#### PROVIDED DATA:

::::::::::

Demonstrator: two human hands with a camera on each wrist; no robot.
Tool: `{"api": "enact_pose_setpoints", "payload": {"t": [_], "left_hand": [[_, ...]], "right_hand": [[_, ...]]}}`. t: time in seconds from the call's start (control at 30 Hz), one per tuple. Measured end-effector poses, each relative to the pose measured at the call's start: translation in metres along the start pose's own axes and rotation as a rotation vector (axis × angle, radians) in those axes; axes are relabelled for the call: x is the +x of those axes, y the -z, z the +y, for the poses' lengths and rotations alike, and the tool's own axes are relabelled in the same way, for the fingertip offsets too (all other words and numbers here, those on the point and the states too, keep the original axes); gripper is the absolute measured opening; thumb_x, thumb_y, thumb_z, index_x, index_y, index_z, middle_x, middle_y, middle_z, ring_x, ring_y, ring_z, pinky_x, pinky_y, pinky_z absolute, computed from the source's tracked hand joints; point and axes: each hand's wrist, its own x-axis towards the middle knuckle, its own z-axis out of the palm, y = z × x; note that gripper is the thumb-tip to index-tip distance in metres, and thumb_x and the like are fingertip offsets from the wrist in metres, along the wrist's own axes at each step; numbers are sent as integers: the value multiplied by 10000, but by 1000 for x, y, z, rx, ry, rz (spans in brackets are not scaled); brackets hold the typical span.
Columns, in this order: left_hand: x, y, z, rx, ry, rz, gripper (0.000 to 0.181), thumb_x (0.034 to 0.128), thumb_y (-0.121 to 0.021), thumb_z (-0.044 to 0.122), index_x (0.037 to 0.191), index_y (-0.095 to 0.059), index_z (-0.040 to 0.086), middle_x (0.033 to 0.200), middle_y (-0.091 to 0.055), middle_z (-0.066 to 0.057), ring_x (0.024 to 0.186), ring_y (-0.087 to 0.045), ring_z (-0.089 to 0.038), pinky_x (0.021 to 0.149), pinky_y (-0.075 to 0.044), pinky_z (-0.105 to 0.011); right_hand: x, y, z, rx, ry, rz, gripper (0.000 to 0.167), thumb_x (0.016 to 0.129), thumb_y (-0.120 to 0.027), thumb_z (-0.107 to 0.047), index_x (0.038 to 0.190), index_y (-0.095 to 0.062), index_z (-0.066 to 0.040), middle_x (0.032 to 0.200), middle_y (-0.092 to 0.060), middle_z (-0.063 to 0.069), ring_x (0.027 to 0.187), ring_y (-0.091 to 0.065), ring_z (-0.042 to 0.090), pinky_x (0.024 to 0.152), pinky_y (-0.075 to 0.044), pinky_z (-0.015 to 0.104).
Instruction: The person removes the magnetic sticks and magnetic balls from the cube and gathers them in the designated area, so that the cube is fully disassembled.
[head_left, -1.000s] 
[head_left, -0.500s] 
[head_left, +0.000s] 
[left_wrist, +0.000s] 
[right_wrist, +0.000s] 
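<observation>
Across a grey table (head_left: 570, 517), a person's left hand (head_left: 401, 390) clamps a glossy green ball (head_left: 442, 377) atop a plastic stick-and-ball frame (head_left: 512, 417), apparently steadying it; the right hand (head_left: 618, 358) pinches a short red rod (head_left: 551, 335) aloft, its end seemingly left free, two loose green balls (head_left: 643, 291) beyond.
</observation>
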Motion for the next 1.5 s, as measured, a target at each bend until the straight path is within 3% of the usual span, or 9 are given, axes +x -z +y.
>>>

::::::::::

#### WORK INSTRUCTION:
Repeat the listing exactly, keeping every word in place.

#### WRITTEN ANSWER:
Demonstrator: two human hands with a camera on each wrist; no robot.
Tool: `{"api": "enact_pose_setpoints", "payload": {"t": [_], "left_hand": [[_, ...]], "right_hand": [[_, ...]]}}`. t: time in seconds from the call's start (control at 30 Hz), one per tuple. Measured end-effector poses, each relative to the pose measured at the call's start: translation in metres along the start pose's own axes and rotation as a rotation vector (axis × angle, radians) in those axes; axes are relabelled for the call: x is the +x of those axes, y the -z, z the +y, for the poses' lengths and rotations alike, and the tool's own axes are relabelled in the same way, for the fingertip offsets too (all other words and numbers here, those on the point and the states too, keep the original axes); gripper is the absolute measured opening; thumb_x, thumb_y, thumb_z, index_x, index_y, index_z, middle_x, middle_y, middle_z, ring_x, ring_y, ring_z, pinky_x, pinky_y, pinky_z absolute, computed from the source's tracked hand joints; point and axes: each hand's wrist, its own x-axis towards the middle knuckle, its own z-axis out of the palm, y = z × x; note that gripper is the thumb-tip to index-tip distance in metres, and thumb_x and the like are fingertip offsets from the wrist in metres, along the wrist's own axes at each step; numbers are sent as integers: the value multiplied by 10000, but by 1000 for x, y, z, rx, ry, rz (spans in brackets are not scaled); brackets hold the typical span.
Columns, in this order: left_hand: x, y, z, rx, ry, rz, gripper (0.000 to 0.181), thumb_x (0.034 to 0.128), thumb_y (-0.121 to 0.021), thumb_z (-0.044 to 0.122), index_x (0.037 to 0.191), index_y (-0.095 to 0.059), index_z (-0.040 to 0.086), middle_x (0.033 to 0.200), middle_y (-0.091 to 0.055), middle_z (-0.066 to 0.057), ring_x (0.024 to 0.186), ring_y (-0.087 to 0.045), ring_z (-0.089 to 0.038), pinky_x (0.021 to 0.149), pinky_y (-0.075 to 0.044), pinky_z (-0.105 to 0.011); right_hand: x, y, z, rx, ry, rz, gripper (0.000 to 0.167), thumb_x (0.016 to 0.129), thumb_y (-0.120 to 0.027), thumb_z (-0.107 to 0.047), index_x (0.038 to 0.190), index_y (-0.095 to 0.062), index_z (-0.066 to 0.040), middle_x (0.032 to 0.200), middle_y (-0.092 to 0.060), middle_z (-0.063 to 0.069), ring_x (0.027 to 0.187), ring_y (-0.091 to 0.065), ring_z (-0.042 to 0.090), pinky_x (0.024 to 0.152), pinky_y (-0.075 to 0.044), pinky_z (-0.015 to 0.104).
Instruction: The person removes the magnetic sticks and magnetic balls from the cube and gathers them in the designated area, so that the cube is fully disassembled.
[head_left, -1.000s] 
[head_left, -0.500s] 
[head_left, +0.000s] 
[left_wrist, +0.000s] 
[right_wrist, +0.000s] 
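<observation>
Across a grey table (head_left: 570, 517), a person's left hand (head_left: 401, 390) clamps a glossy green ball (head_left: 442, 377) atop a plastic stick-and-ball frame (head_left: 512, 417), apparently steadying it; the right hand (head_left: 618, 358) pinches a short red rod (head_left: 551, 335) aloft, its end seemingly left free, two loose green balls (head_left: 643, 291) beyond.
</observation>
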Motion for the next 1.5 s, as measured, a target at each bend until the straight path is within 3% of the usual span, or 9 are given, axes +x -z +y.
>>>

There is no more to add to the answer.